# Edging Around Sprinklers



## Bermuda_Newbie (Jun 15, 2018)

I have an in-ground irrigation system with pop up sprinklers. I've had this new hybrid Bermuda grass for about 3+ months and it's starting to grow over where the sprinklers are. So far, I've just kind of pulled the overgrown grass by hand which I notice is leaving an unattractive hole. Is there a proper way to do this with either a string trimmer or just lawn shears? Am I supposed to dig out a circle around them or is it common practice to let the grass grow really close to them? I don't have a picture on me at the moment but I can take one when I get home to show you what mine look like.

I looked closely at some of the beautiful lawn pictures on here and either no one has pop-up sprinklers or you just mow over them because they didn't show up in the pictures that I could see. For those of you with irrigation systems, what do you do for edging around your sprinklers?

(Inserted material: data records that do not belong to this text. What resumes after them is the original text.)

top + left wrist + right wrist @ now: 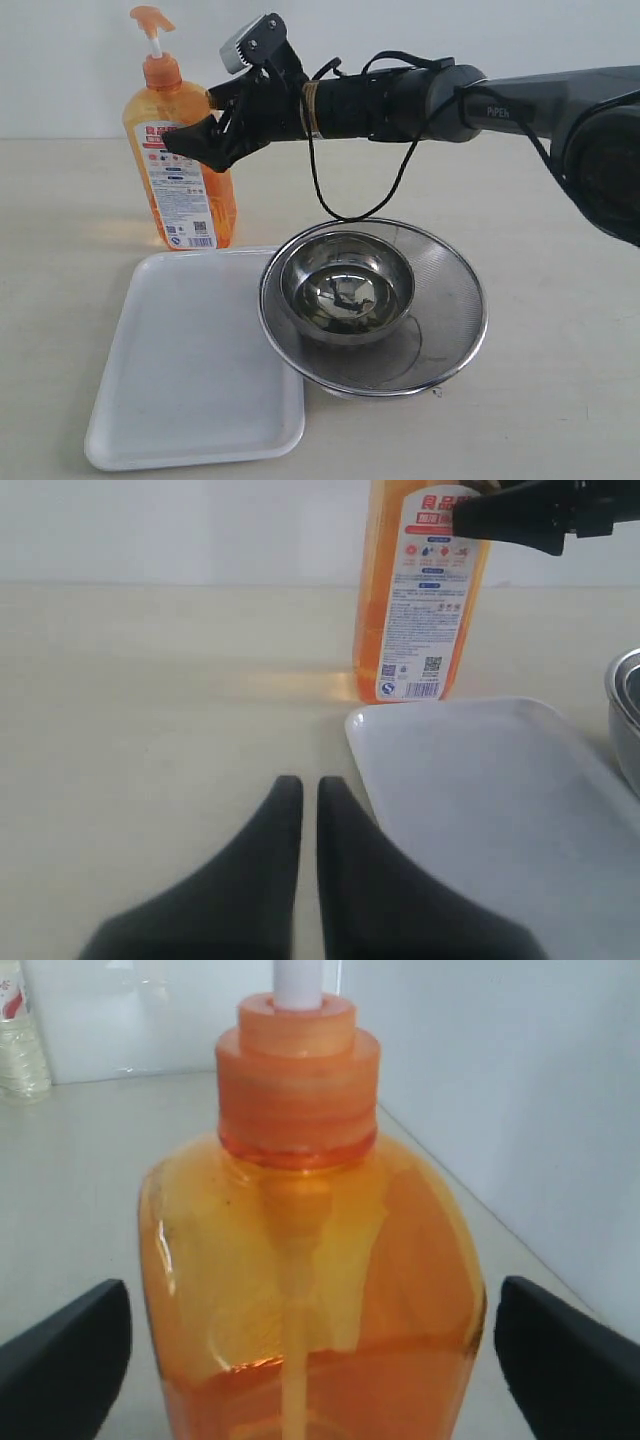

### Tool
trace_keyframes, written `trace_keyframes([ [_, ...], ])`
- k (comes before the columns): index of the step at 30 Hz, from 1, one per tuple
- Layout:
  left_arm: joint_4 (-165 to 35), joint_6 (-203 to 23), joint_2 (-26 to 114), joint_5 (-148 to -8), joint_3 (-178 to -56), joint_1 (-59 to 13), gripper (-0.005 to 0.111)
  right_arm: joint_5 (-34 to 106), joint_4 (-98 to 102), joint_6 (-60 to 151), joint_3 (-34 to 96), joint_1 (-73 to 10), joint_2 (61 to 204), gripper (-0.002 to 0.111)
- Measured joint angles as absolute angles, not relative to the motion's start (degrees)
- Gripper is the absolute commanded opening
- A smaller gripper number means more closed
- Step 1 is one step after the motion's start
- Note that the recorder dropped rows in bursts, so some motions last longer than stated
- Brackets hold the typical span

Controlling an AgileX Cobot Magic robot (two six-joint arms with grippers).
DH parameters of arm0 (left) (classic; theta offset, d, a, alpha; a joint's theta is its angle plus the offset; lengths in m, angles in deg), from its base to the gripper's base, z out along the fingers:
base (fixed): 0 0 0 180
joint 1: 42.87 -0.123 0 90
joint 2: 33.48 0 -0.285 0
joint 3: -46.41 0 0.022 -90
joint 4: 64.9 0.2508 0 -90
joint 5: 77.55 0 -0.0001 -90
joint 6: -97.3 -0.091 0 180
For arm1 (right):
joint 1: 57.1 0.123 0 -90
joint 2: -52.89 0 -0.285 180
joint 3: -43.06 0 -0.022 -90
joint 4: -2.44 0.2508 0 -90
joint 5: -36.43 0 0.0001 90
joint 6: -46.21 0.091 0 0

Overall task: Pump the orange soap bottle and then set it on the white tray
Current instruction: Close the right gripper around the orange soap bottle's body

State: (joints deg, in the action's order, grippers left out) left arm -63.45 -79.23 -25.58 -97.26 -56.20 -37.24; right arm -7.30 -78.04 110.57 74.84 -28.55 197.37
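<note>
Exterior view: the tall translucent orange soap bottle [175,190] stands upright in the upper left of the frame, just behind the flat white plastic tray [190,370] at lower left. The black right gripper [195,120] straddles the bottle's shoulder. At centre, a round steel mesh strainer [455,300] holds a shiny steel bowl [345,295].

Left wrist view: the left gripper [302,785] is clenched on nothing above the beige table [150,680], with bottle [420,630] and tray [480,800] beyond it.

Right wrist view: the right gripper [312,1360] is released, its jaws spread either side of the bottle [310,1260], a sliver of gap showing on each side.
</note>
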Motion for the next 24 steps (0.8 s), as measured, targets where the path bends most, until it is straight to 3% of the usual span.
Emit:
trace_keyframes([
  [24, -63.45, -79.23, -25.58, -97.26, -56.20, -37.24, 0.005, -0.74, -67.24, 99.51, 74.84, -24.97, 201.79, 0.105],
])
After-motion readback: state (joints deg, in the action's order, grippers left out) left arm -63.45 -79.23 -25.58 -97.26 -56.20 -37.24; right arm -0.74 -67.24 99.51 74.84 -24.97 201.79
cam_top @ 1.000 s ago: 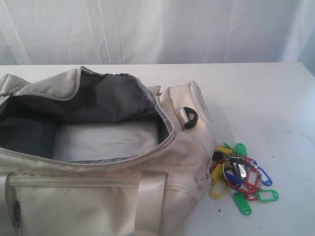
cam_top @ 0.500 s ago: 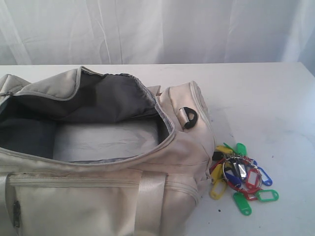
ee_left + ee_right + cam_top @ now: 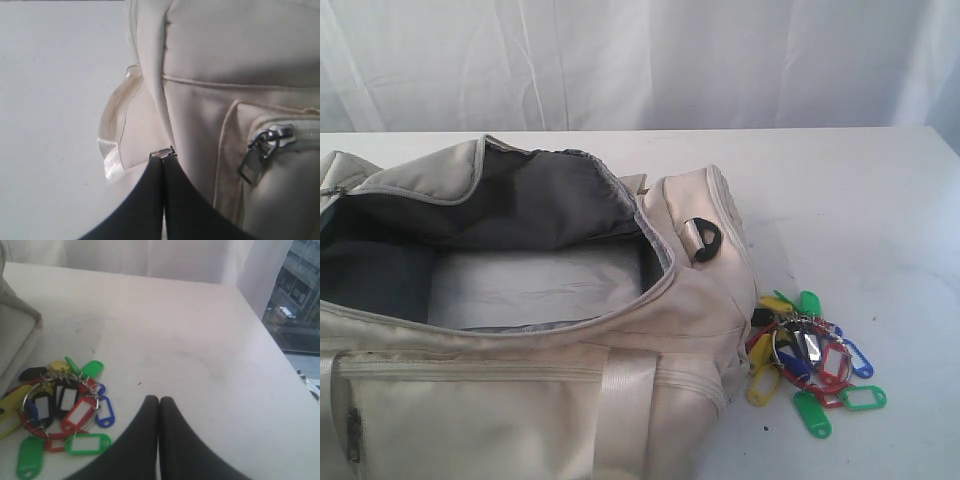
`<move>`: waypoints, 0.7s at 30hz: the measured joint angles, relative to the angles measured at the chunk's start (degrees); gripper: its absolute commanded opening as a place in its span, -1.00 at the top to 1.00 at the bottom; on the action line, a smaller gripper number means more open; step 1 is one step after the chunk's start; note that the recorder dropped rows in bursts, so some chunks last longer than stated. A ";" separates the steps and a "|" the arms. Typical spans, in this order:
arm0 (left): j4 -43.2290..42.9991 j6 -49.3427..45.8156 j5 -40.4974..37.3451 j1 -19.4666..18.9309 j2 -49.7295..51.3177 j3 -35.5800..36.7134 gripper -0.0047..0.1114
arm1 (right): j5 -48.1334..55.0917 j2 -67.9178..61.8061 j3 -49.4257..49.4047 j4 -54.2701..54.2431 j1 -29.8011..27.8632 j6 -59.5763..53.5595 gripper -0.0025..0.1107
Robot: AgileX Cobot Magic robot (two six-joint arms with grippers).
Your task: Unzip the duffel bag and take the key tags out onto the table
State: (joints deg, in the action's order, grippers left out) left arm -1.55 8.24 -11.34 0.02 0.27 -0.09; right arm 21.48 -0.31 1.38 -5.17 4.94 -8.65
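Note:
The cream duffel bag [image 3: 520, 400] lies unzipped on the white table [image 3: 850, 200], its grey lining showing. The key tags [image 3: 805, 355] rest on the table just off the bag's right end. Neither gripper shows in the exterior view. In the left wrist view my left gripper [image 3: 163, 159] is shut on a small metal zipper pull [image 3: 162, 153] at the side of the bag [image 3: 210, 115]. My right gripper [image 3: 159, 401] is shut with nothing in it, hovering over bare table [image 3: 200, 340] a short way from the key tags [image 3: 60, 410].
A dark zipper pull [image 3: 260, 155] hangs on a side pocket near the left gripper, and a pale webbing strap [image 3: 112, 145] loops out beside it. A dark D-ring [image 3: 704, 238] sits on the bag's right end. The table's edge [image 3: 270, 345] runs close to the right gripper.

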 measured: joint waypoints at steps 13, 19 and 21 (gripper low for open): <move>0.00 0.00 0.00 0.00 0.00 0.00 0.92 | -1.12 0.00 -1.07 -0.29 0.00 0.00 0.96; 0.00 0.00 0.00 0.00 0.00 0.00 0.92 | -1.91 0.00 -1.07 -4.31 0.00 0.00 0.96; 0.00 0.00 0.00 0.00 0.00 0.00 0.92 | -1.91 0.00 -1.07 -5.73 0.00 0.00 0.96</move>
State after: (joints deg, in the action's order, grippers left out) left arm -1.55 8.24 -11.34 0.02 0.27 -0.09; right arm 19.58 -0.31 0.31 -10.89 4.94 -8.65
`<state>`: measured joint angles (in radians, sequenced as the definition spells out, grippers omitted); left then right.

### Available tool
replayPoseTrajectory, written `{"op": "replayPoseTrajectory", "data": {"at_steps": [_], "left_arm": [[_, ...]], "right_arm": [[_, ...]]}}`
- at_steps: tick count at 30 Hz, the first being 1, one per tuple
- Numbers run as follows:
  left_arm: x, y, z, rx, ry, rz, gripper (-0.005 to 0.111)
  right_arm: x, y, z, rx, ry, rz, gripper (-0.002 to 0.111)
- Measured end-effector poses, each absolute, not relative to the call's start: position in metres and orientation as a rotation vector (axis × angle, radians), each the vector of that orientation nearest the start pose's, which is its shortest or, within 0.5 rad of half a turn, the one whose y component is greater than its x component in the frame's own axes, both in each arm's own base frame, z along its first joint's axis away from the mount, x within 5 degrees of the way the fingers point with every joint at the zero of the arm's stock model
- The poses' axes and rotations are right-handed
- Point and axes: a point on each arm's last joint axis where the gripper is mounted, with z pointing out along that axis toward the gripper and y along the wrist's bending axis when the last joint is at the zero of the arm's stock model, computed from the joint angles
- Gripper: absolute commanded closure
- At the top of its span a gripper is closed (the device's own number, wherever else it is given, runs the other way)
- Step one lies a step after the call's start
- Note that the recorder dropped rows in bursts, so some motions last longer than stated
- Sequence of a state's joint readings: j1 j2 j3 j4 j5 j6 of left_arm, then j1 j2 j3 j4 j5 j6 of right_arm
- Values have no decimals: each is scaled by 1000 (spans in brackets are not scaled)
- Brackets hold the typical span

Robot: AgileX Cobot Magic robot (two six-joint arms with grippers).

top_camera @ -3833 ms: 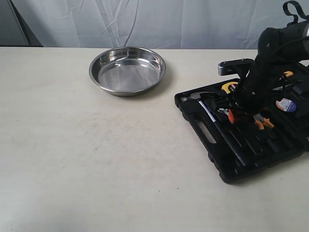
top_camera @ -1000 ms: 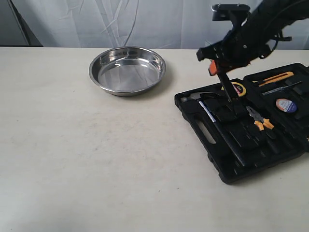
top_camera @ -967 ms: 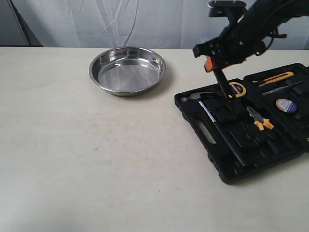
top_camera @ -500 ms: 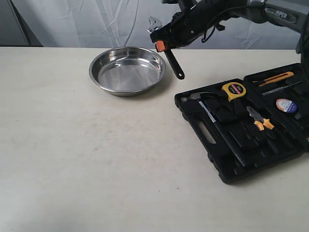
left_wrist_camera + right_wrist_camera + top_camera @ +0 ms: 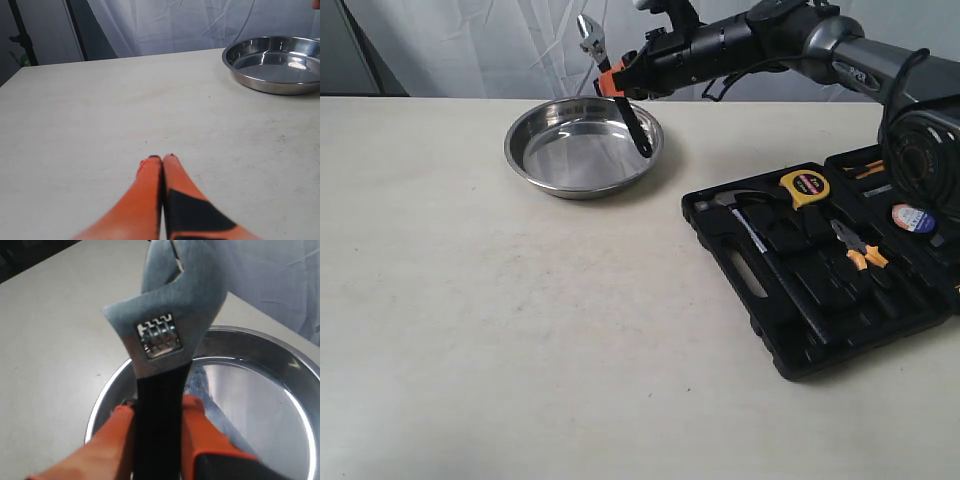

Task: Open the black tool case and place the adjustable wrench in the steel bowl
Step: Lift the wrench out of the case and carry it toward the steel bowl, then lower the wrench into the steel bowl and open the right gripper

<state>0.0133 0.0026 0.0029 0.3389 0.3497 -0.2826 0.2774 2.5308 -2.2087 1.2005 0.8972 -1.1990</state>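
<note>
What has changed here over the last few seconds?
The right gripper took hold of the wrench in the tool case, lifted it out and carried it left. It now holds it over the bowl. The bowl and the case stayed put.

Lab test setup, bare pale tabletop [image 5: 520,330], white draped backdrop [image 5: 470,45]

A pale, faintly scuffed table [image 5: 520,330] is shown, backed by a white curtain. Two things are set directly on it: a steel bowl [image 5: 575,158] toward the far side, and a black tool case [image 5: 800,362], laid open, at the right. They are apart, not touching.
</note>
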Motion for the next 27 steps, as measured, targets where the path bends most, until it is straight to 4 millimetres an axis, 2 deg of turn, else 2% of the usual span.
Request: {"op": "replayPoseTrajectory", "data": {"at_steps": [9, 14, 21, 25, 27], "left_arm": [[53, 11, 182, -59, 1820, 140, 107], [53, 11, 182, -59, 1820, 140, 107], [53, 11, 182, -59, 1820, 140, 107], [53, 11, 182, -59, 1820, 140, 107], [53, 11, 182, -59, 1820, 140, 107]], "right_arm": [[516, 213, 169, -924, 1801, 1033, 109], [519, 208, 156, -908, 1780, 1077, 109], [533, 184, 137, -763, 1725, 1117, 109], [536, 182, 130, -699, 1700, 1148, 109], [536, 182, 120, -687, 1705, 1172, 109]]}}
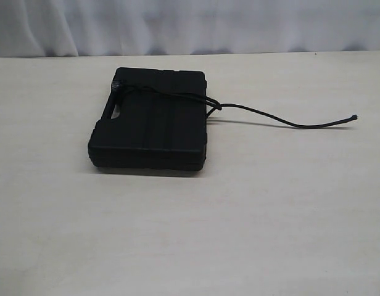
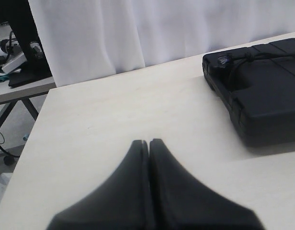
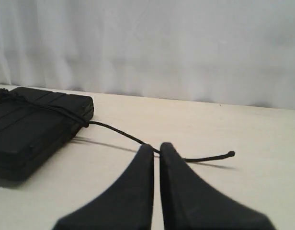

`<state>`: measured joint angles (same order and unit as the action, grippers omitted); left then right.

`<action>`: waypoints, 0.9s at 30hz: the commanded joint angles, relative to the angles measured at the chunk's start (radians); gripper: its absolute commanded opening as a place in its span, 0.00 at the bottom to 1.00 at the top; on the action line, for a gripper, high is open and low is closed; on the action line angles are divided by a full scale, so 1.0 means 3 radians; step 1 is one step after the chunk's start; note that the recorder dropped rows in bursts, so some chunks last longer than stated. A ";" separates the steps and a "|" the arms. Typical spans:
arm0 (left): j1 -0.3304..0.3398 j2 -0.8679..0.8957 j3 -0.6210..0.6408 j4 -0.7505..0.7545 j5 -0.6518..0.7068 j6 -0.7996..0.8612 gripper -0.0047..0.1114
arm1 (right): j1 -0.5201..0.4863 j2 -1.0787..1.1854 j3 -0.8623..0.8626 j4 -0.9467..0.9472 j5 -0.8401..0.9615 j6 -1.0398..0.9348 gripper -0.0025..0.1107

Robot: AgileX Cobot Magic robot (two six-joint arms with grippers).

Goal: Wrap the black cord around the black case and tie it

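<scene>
- Black case (image 1: pixel 150 120) lies flat on the pale wooden table (image 1: pixel 270 216). Its handle (image 1: pixel 113 111) is at the far left corner in the exterior view.
- The black cord (image 1: pixel 319 127) crosses the lid at the handle end and gathers into a small knot (image 1: pixel 217 106) against the case's right edge. A single tail runs from there across the table to a free end (image 1: pixel 354 116) well apart from the case.
- The left tool (image 2: pixel 149 143) is pinched fully together with nothing in it, and hangs over bare table near the case's handle corner.
- The right tool (image 3: pixel 156 147) is likewise pressed together and empty. It sits above the tail without touching it, as far as its wrist view shows.
- Judgement: the wrap and tie look to be in place, so what remains is a check of the knot, or nothing at all.
- If the knot needs snugging, the right tool should open and pinch the tail close to the knot rather than near the free end.
- The pull should be low along the table and straight away from the case, while the left tool presses the lid down.
- An upward or slanted tug could slip the loop off the corner or drag the light case.
</scene>
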<state>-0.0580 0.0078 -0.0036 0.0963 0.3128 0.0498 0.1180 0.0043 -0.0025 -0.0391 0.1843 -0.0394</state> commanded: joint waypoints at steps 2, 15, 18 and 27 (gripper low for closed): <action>0.0013 -0.0026 0.0012 -0.0013 -0.0021 0.0002 0.04 | 0.0006 -0.0014 0.0008 0.0005 0.0415 -0.0029 0.06; 0.0013 -0.0026 0.0012 -0.0013 -0.0021 0.0002 0.04 | 0.0000 -0.0014 0.0008 0.0005 0.0525 0.0033 0.06; 0.0013 -0.0026 0.0012 -0.0013 -0.0021 0.0002 0.04 | 0.0000 -0.0014 0.0008 0.0012 0.0524 0.0131 0.06; 0.0013 -0.0026 0.0012 -0.0013 -0.0021 0.0002 0.04 | 0.0000 -0.0014 0.0008 0.0027 0.0524 0.0131 0.06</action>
<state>-0.0580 0.0078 -0.0036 0.0963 0.3128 0.0498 0.1180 0.0043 -0.0025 -0.0309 0.3373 -0.0072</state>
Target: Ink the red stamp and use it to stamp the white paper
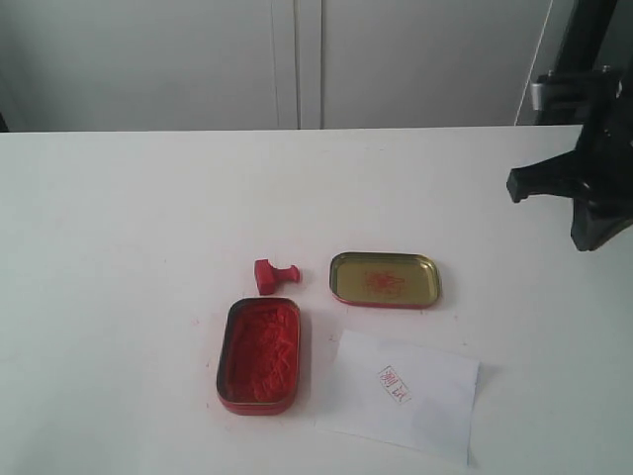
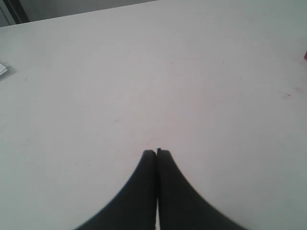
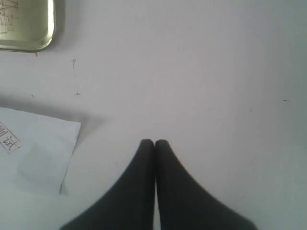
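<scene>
A red seal print [image 1: 394,384] marks the white paper [image 1: 425,416] near the worktop's [image 1: 119,218] front edge while the red stamp [image 1: 275,275] lies toppled mid-worktop beside the ink tin [image 1: 259,354], left tool [image 2: 157,152] and right tool [image 3: 154,143] pressed together, empty, the job seemingly done.

light: bright, even, diffuse | shadows: faint, soft-edged by white paper [image 1: 406,396] and red ink tin [image 1: 259,354] | glare: counter [image 1: 119,218] washed pale | focus: all views soft, right fingers [image 3: 139,191] dark, blurry

Red stamp [image 1: 275,275] toppled, printed white paper [image 1: 401,396] flat
</scene>
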`<state>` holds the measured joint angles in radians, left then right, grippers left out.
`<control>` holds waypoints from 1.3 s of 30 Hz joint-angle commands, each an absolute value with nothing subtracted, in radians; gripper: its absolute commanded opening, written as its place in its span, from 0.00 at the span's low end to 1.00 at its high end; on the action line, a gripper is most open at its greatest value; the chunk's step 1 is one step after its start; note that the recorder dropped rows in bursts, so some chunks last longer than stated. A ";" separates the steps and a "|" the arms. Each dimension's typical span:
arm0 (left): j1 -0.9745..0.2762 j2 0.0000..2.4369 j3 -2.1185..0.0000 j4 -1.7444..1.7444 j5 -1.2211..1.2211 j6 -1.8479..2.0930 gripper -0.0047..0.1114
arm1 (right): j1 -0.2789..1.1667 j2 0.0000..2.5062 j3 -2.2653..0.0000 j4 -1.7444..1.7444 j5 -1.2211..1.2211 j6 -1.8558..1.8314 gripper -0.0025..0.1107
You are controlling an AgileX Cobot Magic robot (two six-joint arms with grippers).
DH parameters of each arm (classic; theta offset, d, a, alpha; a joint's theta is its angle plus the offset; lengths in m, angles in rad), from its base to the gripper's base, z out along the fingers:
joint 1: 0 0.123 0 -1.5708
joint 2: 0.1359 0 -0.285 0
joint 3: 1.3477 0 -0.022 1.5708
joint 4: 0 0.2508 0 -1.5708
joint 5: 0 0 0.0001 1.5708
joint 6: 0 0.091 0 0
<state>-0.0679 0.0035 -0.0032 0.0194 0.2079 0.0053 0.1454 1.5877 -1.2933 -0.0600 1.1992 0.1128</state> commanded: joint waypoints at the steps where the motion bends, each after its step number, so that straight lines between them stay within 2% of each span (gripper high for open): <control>1: -0.067 0.000 0.000 0.017 0.204 0.008 0.04 | 0.139 1.466 -1.188 -0.069 1.101 0.109 0.02; 28: -0.067 0.000 0.000 0.017 0.204 0.008 0.04 | 0.139 0.695 -0.662 -0.064 0.603 0.023 0.02; 39: -0.067 0.000 0.000 0.017 0.204 0.008 0.04 | 0.139 0.550 -0.499 -0.064 0.288 0.023 0.02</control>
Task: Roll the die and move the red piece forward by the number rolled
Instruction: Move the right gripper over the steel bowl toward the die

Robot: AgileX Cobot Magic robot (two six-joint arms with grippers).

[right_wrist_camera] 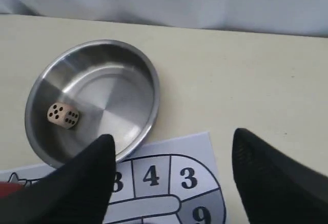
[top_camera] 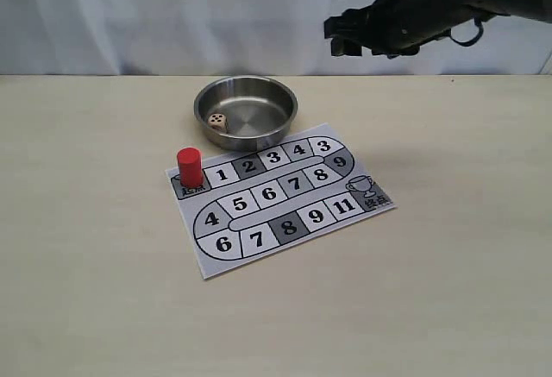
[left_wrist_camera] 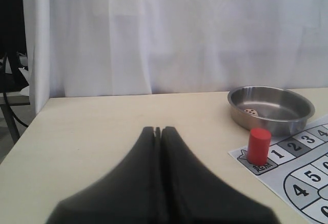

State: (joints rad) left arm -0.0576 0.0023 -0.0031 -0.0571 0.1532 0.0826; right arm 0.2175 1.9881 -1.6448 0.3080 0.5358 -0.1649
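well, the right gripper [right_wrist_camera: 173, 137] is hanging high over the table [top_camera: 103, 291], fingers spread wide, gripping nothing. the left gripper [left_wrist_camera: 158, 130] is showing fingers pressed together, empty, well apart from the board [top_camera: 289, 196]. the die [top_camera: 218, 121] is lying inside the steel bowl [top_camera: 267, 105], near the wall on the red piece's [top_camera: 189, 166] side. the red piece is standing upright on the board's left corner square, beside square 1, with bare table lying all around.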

Edit: I can't type properly....


----------



## Ware (Jan 28, 2017)

I just let the bermuda grow over them. I have a hard time finding them when the system isn't running. When the zone starts the system pressure is more than enough to make them pop up.


----------



## FlaDave (Jul 10, 2018)

Most of my sprinkler heads are recessed a bit or even with the soil. I've got a few I need to dig up and lower a bit but haven't got around to yet but yeah i just now over them.


----------



## Bermuda_Newbie (Jun 15, 2018)

I have fescue in my front yard (that's a whole different story full of regret) and the height of the grass has caused problems with the sprinklers. I guess I was thinking that the Bermuda would have similar issues. I love Bermuda. I'll just leave it and continue to mow. Thanks! Now if I could do it all over again with the front yard....


----------



## jonthepain (May 5, 2018)

They used to make a green plastic escutcheon for around sprinkler heads. Very neat and clean effect. Haven't seen them around in years.


----------



## nt5000 (Jun 13, 2018)

SwardmanGuy said:


> Hi, may I have a question. Does anybody here use these tools? (or would need it?)
> Soil probe
> Fork aerator
> Sprinkler Head Trimmer ???
> ...


----------



## Bermuda_Newbie (Jun 15, 2018)

I saw that tool when I searched the forum for my question. I guess that's kind of what I was looking for but honestly, if it doesn't need it, I'd much rather just mow over it. That seems like the simplest solution.


----------



## Movingshrub (Jun 12, 2017)

I let the grass grow over the sprinkler heads.


----------



## Ware (Jan 28, 2017)




----------



## Bermuda_Newbie (Jun 15, 2018)

No wonder I couldn't see them! That looks great and is what I will aim for.


----------



## nt5000 (Jun 13, 2018)

Bermuda_Newbie said:


> I saw that tool when I searched the forum for my question. I guess that's kind of what I was looking for but honestly, if it doesn't need it, I'd much rather just mow over it. That seems like the simplest solution.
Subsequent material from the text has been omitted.